» **Your instructions**: Your task is to repeat the entries below exactly and to leave their images out.

*** Opening of Given records ***

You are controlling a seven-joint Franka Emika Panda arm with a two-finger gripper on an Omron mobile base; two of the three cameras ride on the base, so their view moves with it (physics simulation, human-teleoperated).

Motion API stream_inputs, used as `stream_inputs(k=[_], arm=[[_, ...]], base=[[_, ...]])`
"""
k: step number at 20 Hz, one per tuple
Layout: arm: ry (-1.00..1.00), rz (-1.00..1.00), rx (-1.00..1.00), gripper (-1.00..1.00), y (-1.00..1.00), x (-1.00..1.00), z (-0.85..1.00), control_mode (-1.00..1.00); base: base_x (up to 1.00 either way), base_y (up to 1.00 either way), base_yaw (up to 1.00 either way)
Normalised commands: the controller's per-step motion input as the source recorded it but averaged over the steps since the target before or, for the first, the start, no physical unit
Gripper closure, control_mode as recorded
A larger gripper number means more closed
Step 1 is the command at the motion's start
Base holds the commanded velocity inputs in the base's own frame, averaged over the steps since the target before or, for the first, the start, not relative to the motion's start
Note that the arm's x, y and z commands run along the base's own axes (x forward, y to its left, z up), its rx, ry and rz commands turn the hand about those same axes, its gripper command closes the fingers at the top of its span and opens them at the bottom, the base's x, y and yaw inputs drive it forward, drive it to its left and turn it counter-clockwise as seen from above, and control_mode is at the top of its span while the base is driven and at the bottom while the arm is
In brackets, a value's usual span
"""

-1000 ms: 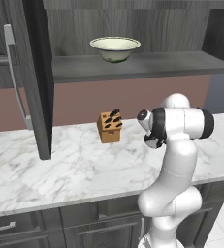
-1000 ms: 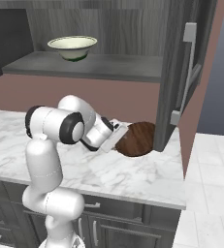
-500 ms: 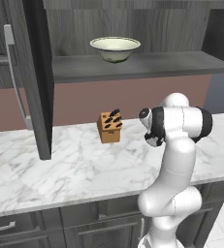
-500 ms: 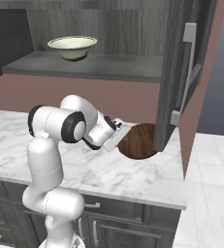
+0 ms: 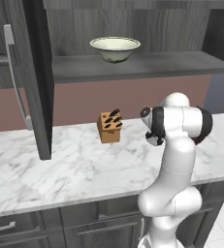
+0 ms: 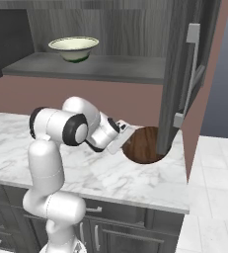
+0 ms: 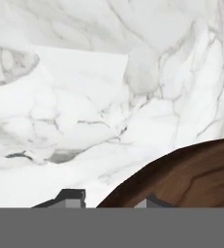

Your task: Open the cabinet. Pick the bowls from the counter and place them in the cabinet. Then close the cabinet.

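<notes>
**Hand view: tool straddling the wooden bowl's rim**

Hand view puts my tool (image 7: pixel 111 199) right at the edge of the wooden bowl (image 7: pixel 181 177): one dark fingertip sits outside the rim over the marble, the other shows against the brown inside. The jaws look narrowed around that rim, but I cannot tell from here whether they have actually bitten, so I treat the grip as unconfirmed.

From the right base view, the wooden bowl (image 6: pixel 144 144) rests on the table (image 6: pixel 150 183) near its right end, just beside the lower edge of the open cabinet door (image 6: pixel 184 79), with the tool (image 6: pixel 127 138) reaching down at its near-left rim. The cream bowl (image 6: pixel 74 48) already stands on the cabinet shelf (image 6: pixel 110 71); a knife block (image 5: pixel 109 127) stands well apart to the left.

I judge this bowl to be stiff, light and not fragile, though smooth wood can slip. The thin rim is the only sensible hold, one finger inside and one outside. Held by one edge, it will probably hang tilted and could pivot in the grip, so I would lift slowly and keep clear of the door nearby.
</notes>
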Motion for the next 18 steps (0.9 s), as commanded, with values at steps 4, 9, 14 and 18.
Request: stream_inputs(k=[4, 9, 14, 18], arm=[[0.0, 0.0, 0.0, 1.0, -0.02, -0.14, 0.1, -1.0], [0.0, 0.08, -0.01, 1.0, 0.09, -0.41, 0.21, -1.0], [0.0, 0.21, -0.07, 1.0, 0.57, -0.51, 0.2, -1.0], [0.03, 0.31, -0.11, 1.0, 0.71, -0.62, 0.35, -1.0]], base=[[0.0, 0.0, 0.0], [0.0, 0.0, 0.0], [0.0, 0.0, 0.0], [0.0, 0.0, 0.0]])
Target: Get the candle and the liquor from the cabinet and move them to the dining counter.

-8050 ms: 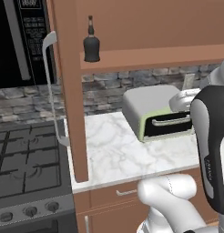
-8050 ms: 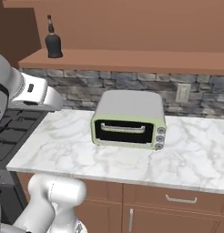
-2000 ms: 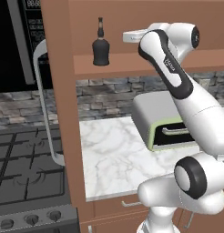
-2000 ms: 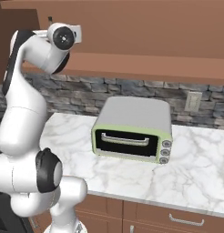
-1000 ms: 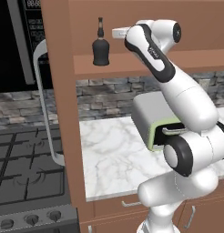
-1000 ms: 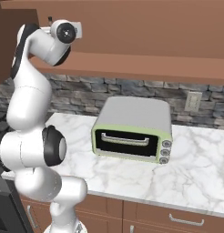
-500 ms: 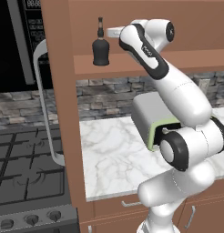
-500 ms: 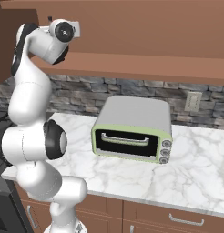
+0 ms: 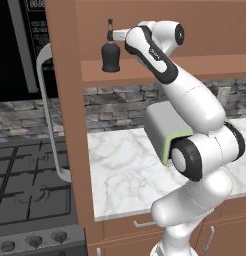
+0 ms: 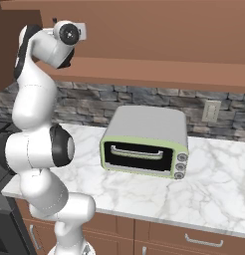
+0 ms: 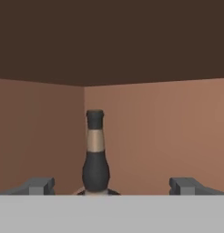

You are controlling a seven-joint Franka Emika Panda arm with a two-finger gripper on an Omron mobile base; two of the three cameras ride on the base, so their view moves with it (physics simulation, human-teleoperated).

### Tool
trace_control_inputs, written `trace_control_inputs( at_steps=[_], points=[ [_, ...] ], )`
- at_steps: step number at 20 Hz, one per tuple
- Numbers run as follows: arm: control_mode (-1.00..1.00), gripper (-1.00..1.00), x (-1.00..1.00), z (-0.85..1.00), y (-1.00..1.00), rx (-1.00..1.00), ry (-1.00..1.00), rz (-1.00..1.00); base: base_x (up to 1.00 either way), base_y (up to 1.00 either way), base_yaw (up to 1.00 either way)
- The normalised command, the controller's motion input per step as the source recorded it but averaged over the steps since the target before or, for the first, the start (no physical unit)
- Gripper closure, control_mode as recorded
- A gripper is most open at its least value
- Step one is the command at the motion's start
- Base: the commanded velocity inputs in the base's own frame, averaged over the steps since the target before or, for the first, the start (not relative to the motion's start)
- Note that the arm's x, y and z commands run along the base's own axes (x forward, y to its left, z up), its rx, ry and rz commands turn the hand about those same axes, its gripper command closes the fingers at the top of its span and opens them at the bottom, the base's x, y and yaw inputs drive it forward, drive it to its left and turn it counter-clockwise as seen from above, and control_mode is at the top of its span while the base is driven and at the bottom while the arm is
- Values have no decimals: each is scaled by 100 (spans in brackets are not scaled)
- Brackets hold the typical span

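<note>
In the left base view, the liquor (image 9: 110, 53) is seen standing on the shelf of the cabinet (image 9: 160, 75), at about 11 o'clock in the picture. The arm is stretched up to that shelf, and its wrist is placed just beside the bottle at the bottle's 3 o'clock. Nothing is judged to be delivered: the bottle is not yet gripped. The toaster oven (image 9: 162, 129) is partly hidden behind the arm on the marble table (image 9: 125, 170). The stove (image 9: 30, 200) lies at 8 o'clock, and the open cabinet door (image 9: 70, 125) hangs between stove and table; it is judged to be something the arm must clear when the bottle is withdrawn.

In the right base view, the hand is seen raised to the shelf edge at 11 o'clock. The toaster oven (image 10: 144, 142) stands on the table (image 10: 214, 189) well below, apart from the reach.

In the hand view, the tool (image 11: 113, 185) is spread wide, with one tip at 8 o'clock and the other at 4 o'clock. The liquor (image 11: 95, 154) stands between them, nearer the 8 o'clock tip and untouched. The cabinet's back wall is seen behind it. Grasping, carrying and the whole fetching of the candle are judged to remain.
</note>
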Motion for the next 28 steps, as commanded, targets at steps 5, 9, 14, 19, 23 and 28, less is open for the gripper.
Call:
trace_control_inputs(
  at_steps=[5, 9, 14, 19, 23, 28],
  points=[
    [-100, -100, 20, 0, 2, 0, 2, 0, 0, 0, 0],
    [-100, -100, 31, 0, 5, 0, 5, 0, 0, 0, 0],
    [-100, -100, 11, 0, 20, 0, 6, 0, 0, 0, 0],
    [-100, -100, 1, 0, 28, 0, 6, 0, 0, 0, 0],
    [-100, -100, 2, 0, 20, 0, 6, 0, 0, 0, 0],
    [-100, -100, 4, 0, 13, 0, 5, 0, 0, 0, 0]
  ],
)
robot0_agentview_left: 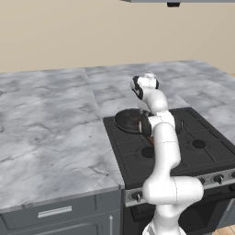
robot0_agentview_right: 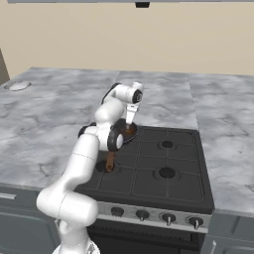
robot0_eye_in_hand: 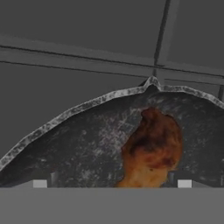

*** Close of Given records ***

» **Task result**:
You are controlling a seven-joint Franka Emika Panda arm with a two-finger gripper on an Omron mobile base; two of the three cameras ride on the base, so their view moves with it (physics simulation, human-teleoperated).

Motion API stream_inputs, used as `stream_inputs(k=[_], arm=[[_, ...]], base=[[_, ...]])`
"""
k: step number at 20 Hz, one per tuple
Layout: arm: ry (-1.00..1.00), rz (-1.00..1.00), rx (-1.00..1.00), gripper (-1.00..1.00), y (-1.00..1.00), x (-1.00..1.00), z (-0.85..1.00), control_mode (-1.00..1.00); base: base_x (up to 1.00 either way), base_y (up to 1.00 either way), base_yaw (up to 1.00 either way)
Normalised commands: the controller's per-step motion input as the source recorded it but averaged over the steps since the target before or, for the first, the start, no physical unit
Gripper closure, control_mode as recorded
A larger gripper number means more closed
Step 1 is the command at the motion's start
Base holds the commanded velocity inputs in the base's own frame, averaged over the steps since the target before or, for the first, the start, not relative to the motion's start
Note that the arm's x, y and z commands run along the base's own axes (x forward, y to its left, z up), its rx, ry and rz commands turn the hand about those same axes, its gripper command closes the fingers at the top of its span and opens them at the bottom, the base's x, y and yaw inputs drive it forward, drive it to its left and turn it counter-clockwise as seen from above, and control_mode is at the top of its span while the base is driven and at the bottom while the arm is
In brackets, a value's usual span
"""

-1000 ms: 
-1000 ms: 
-500 ms: 
-500 ms: 
+0 ms: 
+0 ms: 
+0 ms: 

Your task: Open the cabinet. Pick the bowls from the counter and place them in the cabinet. Then close the cabinet.

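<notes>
**Hand view: tool straddling the wooden bowl's rim**

Hand view puts my tool (image 7: pixel 111 199) right at the edge of the wooden bowl (image 7: pixel 181 177): one dark fingertip sits outside the rim over the marble, the other shows against the brown inside. The jaws look narrowed around that rim, but I cannot tell from here whether they have actually bitten, so I treat the grip as unconfirmed.

From the right base view, the wooden bowl (image 6: pixel 144 144) rests on the table (image 6: pixel 150 183) near its right end, just beside the lower edge of the open cabinet door (image 6: pixel 184 79), with the tool (image 6: pixel 127 138) reaching down at its near-left rim. The cream bowl (image 6: pixel 74 48) already stands on the cabinet shelf (image 6: pixel 110 71); a knife block (image 5: pixel 109 127) stands well apart to the left.

I judge this bowl to be stiff, light and not fragile, though smooth wood can slip. The thin rim is the only sensible hold, one finger inside and one outside. Held by one edge, it will probably hang tilted and could pivot in the grip, so I would lift slowly and keep clear of the door nearby.
</notes>
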Motion for the next 18 steps (0.9 s), as commanded, with values at steps 4, 9, 14 and 18.
Request: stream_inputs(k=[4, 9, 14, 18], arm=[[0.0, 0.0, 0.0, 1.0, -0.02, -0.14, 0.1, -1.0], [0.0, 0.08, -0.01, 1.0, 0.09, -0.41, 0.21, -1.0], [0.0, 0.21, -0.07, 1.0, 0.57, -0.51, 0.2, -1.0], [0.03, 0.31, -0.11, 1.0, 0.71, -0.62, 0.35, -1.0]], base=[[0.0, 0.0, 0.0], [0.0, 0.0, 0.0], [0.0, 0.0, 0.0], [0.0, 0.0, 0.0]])
Target: Get the candle and the liquor from the cabinet and move them to the dining counter.

-8050 ms: 
-8050 ms: 
-2000 ms: 
-2000 ms: 
-1000 ms: 
-1000 ms: 
-500 ms: 
-500 ms: 
+0 ms: 
+0 ms: 
+0 ms: 

You are controlling a seven-joint Franka Emika Panda arm with a two-finger gripper on an Omron mobile base; two of the three cameras ride on the base, so their view moves with it (physics simulation, human-teleoperated).

### Tool
trace_control_inputs, written `trace_control_inputs( at_steps=[_], points=[ [_, ...] ], )`
- at_steps: step number at 20 Hz, one per tuple
- Numbers run as follows: arm: control_mode (-1.00..1.00), gripper (-1.00..1.00), x (-1.00..1.00), z (-0.85..1.00), y (-1.00..1.00), rx (-1.00..1.00), ry (-1.00..1.00), rz (-1.00..1.00); base: base_x (up to 1.00 either way), base_y (up to 1.00 either way), base_yaw (up to 1.00 either way)
- The normalised command, the controller's motion input per step as the source recorded it but averaged over the steps since the target before or, for the first, the start (no physical unit)
- Gripper closure, control_mode as recorded
- A gripper is most open at its least value
- Step one is the command at the motion's start
- Base: the commanded velocity inputs in the base's own frame, averaged over the steps since the target before or, for the first, the start (not relative to the motion's start)
- Note that the arm's x, y and z commands run along the base's own axes (x forward, y to its left, z up), its rx, ry and rz commands turn the hand about those same axes, its gripper command closes the fingers at the top of its span and opens them at the bottom, the base's x, y and yaw inputs drive it forward, drive it to its left and turn it counter-clockwise as seen from above, and control_mode is at the top of its span while the base is driven and at the bottom while the arm is
- Values have no decimals: each is scaled by 100 (spans in brackets are not scaled)
- Brackets hold the typical span

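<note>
In the left base view, the liquor (image 9: 110, 53) is seen standing on the shelf of the cabinet (image 9: 160, 75), at about 11 o'clock in the picture. The arm is stretched up to that shelf, and its wrist is placed just beside the bottle at the bottle's 3 o'clock. Nothing is judged to be delivered: the bottle is not yet gripped. The toaster oven (image 9: 162, 129) is partly hidden behind the arm on the marble table (image 9: 125, 170). The stove (image 9: 30, 200) lies at 8 o'clock, and the open cabinet door (image 9: 70, 125) hangs between stove and table; it is judged to be something the arm must clear when the bottle is withdrawn.

In the right base view, the hand is seen raised to the shelf edge at 11 o'clock. The toaster oven (image 10: 144, 142) stands on the table (image 10: 214, 189) well below, apart from the reach.

In the hand view, the tool (image 11: 113, 185) is spread wide, with one tip at 8 o'clock and the other at 4 o'clock. The liquor (image 11: 95, 154) stands between them, nearer the 8 o'clock tip and untouched. The cabinet's back wall is seen behind it. Grasping, carrying and the whole fetching of the candle are judged to remain.
</note>
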Motion for the next 28 steps, as commanded, targets at steps 5, 9, 14, 19, 23 and 28, less is open for the gripper.
Call:
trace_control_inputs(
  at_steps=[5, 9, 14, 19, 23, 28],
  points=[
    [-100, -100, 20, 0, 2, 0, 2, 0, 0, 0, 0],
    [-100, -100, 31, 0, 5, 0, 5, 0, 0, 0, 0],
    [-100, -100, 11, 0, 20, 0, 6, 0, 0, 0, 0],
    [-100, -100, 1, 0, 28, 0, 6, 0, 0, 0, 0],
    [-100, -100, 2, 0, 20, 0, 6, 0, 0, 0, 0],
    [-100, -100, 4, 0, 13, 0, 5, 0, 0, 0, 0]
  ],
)
robot0_agentview_left: 
robot0_agentview_right: 
robot0_eye_in_hand: 

That's the full output for the exercise.